Les Légendes des Pyrénées/Maria, ou la folle d’amour

Michel Lévy (p. 23-32).


MARIA, OU LA FOLLE D’AMOUR


BIARRITZ


Amor, cosa mortale.
Petrarca


I

On entendait s’éteindre dans les flots argentés d’écume les derniers soupirs de la brise ; mille émanations embaumées couraient dans l’air attiédi, émanations des myrtes blancs et des lauriers-roses d’Espagne, emportées jusque-là ; la terre était calme et sans bruit dans sa couche empourprée du soir, que décoraient à l’occident des banderoles de feu ; le roi du jour venait de s’endormir.

Parfois on entendait un chant d’oiseau perché sur les branches légères de quelque plante desséchée des côtes, jetant, vibrante mélodie, sa note harmonieuse dans le silence de la plage.
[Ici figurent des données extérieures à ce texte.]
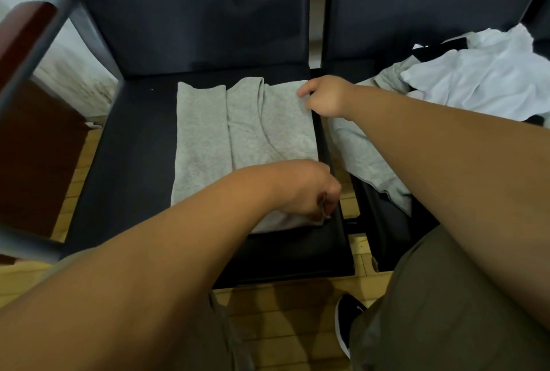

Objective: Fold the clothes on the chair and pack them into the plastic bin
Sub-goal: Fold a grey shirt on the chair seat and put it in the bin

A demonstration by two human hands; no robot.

Pensives et comme recueillies au fond de leur âme, deux femmes marchaient lentement, assez près du rivage pour qu’un dernier effort des vagues qui venaient s’y endormir mouillât leurs pieds ; toutes deux avaient sucé la vie aux mamelles fécondes du ciel méridional. Le même soleil ardent et rougeâtre avait bruni leur chevelure ; mais l’une, à l’automne de son existence, avait goûté de tous les fruits la saveur amère et douce ; l’autre, au printemps, n’avait vu éclore jusqu’ici que des fleurs.

Seize ans étaient son âge, Maria son nom.

— Mère, dit-elle après un assez long silence ; mère, c’est ici que je le rencontrai pour la première fois.

— Qui ? lui ? murmura celle à qui l’on venait de donner le nom de mère.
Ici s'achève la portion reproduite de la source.